**TASK PROMPT:** Write out, precisely and in full, each line of the material.

**SUPPLIED MATERIAL:**

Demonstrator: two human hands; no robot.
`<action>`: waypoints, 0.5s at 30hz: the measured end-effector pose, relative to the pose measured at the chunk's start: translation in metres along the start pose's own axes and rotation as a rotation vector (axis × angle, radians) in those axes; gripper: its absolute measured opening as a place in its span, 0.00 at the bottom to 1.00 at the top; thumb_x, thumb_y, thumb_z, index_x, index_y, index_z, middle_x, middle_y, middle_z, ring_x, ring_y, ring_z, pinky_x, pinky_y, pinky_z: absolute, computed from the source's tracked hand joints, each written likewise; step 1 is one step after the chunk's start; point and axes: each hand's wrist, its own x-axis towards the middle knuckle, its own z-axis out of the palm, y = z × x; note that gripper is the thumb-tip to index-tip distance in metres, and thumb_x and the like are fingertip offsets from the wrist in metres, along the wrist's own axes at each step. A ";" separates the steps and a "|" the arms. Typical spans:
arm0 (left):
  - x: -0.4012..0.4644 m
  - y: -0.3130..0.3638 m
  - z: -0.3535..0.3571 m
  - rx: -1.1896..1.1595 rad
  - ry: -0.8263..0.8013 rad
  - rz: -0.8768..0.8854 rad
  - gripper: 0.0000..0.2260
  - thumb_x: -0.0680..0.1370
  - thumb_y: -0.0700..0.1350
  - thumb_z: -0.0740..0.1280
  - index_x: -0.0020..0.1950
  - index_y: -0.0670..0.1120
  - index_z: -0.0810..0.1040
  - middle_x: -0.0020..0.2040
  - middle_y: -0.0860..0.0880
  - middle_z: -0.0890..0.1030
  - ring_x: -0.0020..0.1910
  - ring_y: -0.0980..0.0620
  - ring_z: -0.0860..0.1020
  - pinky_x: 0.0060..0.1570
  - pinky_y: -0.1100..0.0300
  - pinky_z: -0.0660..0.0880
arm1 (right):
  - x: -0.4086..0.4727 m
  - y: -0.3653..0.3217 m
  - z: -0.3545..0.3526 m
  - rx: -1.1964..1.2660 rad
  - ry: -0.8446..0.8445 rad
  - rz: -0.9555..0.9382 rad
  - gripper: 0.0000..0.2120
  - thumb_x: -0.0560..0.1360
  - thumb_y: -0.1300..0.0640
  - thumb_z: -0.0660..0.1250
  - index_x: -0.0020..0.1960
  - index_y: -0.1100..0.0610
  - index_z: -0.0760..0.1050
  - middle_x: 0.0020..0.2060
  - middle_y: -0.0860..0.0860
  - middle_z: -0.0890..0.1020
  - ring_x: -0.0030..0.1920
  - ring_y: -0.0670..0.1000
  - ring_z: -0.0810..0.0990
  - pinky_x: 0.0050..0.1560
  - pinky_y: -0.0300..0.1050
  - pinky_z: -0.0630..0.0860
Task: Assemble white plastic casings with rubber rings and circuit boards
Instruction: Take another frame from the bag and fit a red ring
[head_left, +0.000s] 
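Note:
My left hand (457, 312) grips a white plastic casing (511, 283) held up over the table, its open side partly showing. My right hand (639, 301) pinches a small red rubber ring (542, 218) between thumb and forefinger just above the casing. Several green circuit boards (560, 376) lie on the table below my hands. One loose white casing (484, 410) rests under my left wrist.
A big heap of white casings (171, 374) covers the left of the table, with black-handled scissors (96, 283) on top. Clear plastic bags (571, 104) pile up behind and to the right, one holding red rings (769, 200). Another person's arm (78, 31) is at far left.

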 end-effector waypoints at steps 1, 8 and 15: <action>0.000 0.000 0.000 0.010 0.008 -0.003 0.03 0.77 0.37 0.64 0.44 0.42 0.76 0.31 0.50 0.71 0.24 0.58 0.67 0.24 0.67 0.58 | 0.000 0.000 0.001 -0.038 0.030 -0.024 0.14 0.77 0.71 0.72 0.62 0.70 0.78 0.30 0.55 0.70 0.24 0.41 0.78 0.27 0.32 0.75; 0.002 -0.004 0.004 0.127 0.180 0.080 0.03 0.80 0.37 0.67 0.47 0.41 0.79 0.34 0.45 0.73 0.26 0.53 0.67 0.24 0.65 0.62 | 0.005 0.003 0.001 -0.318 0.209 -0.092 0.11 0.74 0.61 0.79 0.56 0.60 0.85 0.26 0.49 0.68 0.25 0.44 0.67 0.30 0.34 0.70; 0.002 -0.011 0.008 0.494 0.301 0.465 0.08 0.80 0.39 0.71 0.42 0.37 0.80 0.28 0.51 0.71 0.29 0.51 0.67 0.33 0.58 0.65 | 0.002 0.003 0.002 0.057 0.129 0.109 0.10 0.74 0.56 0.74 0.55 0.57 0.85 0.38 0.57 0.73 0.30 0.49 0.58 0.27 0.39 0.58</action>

**EXERCISE OUTPUT:**
Demonstrator: two human hands; no robot.
`<action>`: waypoints, 0.5s at 30hz: the measured end-effector pose, relative to the pose measured at the chunk's start: translation in metres along the start pose's own axes and rotation as a rotation vector (axis × angle, radians) in those axes; gripper: its absolute measured opening as a place in its span, 0.00 at the bottom to 1.00 at the top; thumb_x, thumb_y, thumb_z, index_x, index_y, index_z, middle_x, middle_y, middle_z, ring_x, ring_y, ring_z, pinky_x, pinky_y, pinky_z: absolute, computed from the source's tracked hand joints, each written likewise; step 1 is one step after the chunk's start; point and axes: each hand's wrist, its own x-axis towards the middle knuckle, its own z-axis out of the palm, y = z × x; note that gripper is the thumb-tip to index-tip distance in metres, and thumb_x and the like are fingertip offsets from the wrist in metres, along the wrist's own axes at each step. A ";" separates the steps and a "|" the arms. Typical spans:
arm0 (left):
  - x: -0.4012..0.4644 m
  - y: -0.3130..0.3638 m
  - z: -0.3535..0.3571 m
  - rx: -1.1896..1.1595 rad
  - ry: -0.8263..0.8013 rad
  - rz: -0.8768..0.8854 rad
  - gripper: 0.0000..0.2260
  - thumb_x: -0.0680..0.1370
  - thumb_y: -0.0700..0.1350
  - thumb_z: -0.0740..0.1280
  - index_x: -0.0020..0.1950
  - index_y: -0.0670..0.1120
  - index_z: -0.0810..0.1040
  - middle_x: -0.0020..0.2040
  - middle_y: -0.0860..0.0880
  - middle_z: -0.0890..0.1030
  - ring_x: -0.0020..0.1910
  - ring_y: -0.0980..0.0620
  - ring_z: -0.0860..0.1020
  - pinky_x: 0.0060..0.1570
  - pinky_y: -0.1100..0.0300
  - pinky_z: -0.0660..0.0880
arm1 (right):
  - x: -0.4086..0.4727 m
  - y: -0.3653..0.3217 m
  - z: -0.3545..0.3526 m
  - rx: -1.1964..1.2660 rad
  - ry: -0.8446..0.8445 rad
  - rz: -0.9555..0.9382 rad
  - gripper: 0.0000..0.2120
  - thumb_x: -0.0560..0.1360
  - thumb_y: -0.1300..0.0640
  - thumb_z: -0.0660..0.1250
  - index_x: -0.0020..0.1960
  - index_y: -0.1100..0.0610
  - index_z: -0.0760..0.1050
  - middle_x: 0.0020..0.2060
  - middle_y: -0.0860..0.0860
  - middle_z: -0.0890..0.1020
  - ring_x: -0.0030..0.1920
  - ring_y: -0.0670..0.1000
  - ring_z: -0.0810..0.0990
  - pinky_x: 0.0050..0.1560
  - pinky_y: -0.0300..0.1050
  - pinky_z: -0.0630..0.0860
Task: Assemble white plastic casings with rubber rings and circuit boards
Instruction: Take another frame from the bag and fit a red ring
[head_left, +0.000s] 
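Note:
My left hand (457, 312) grips a white plastic casing (511, 283) held up over the table, its open side partly showing. My right hand (639, 301) pinches a small red rubber ring (542, 218) between thumb and forefinger just above the casing. Several green circuit boards (560, 376) lie on the table below my hands. One loose white casing (484, 410) rests under my left wrist.
A big heap of white casings (171, 374) covers the left of the table, with black-handled scissors (96, 283) on top. Clear plastic bags (571, 104) pile up behind and to the right, one holding red rings (769, 200). Another person's arm (78, 31) is at far left.
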
 end-effector waypoints at steps 1, 8 and 15: <action>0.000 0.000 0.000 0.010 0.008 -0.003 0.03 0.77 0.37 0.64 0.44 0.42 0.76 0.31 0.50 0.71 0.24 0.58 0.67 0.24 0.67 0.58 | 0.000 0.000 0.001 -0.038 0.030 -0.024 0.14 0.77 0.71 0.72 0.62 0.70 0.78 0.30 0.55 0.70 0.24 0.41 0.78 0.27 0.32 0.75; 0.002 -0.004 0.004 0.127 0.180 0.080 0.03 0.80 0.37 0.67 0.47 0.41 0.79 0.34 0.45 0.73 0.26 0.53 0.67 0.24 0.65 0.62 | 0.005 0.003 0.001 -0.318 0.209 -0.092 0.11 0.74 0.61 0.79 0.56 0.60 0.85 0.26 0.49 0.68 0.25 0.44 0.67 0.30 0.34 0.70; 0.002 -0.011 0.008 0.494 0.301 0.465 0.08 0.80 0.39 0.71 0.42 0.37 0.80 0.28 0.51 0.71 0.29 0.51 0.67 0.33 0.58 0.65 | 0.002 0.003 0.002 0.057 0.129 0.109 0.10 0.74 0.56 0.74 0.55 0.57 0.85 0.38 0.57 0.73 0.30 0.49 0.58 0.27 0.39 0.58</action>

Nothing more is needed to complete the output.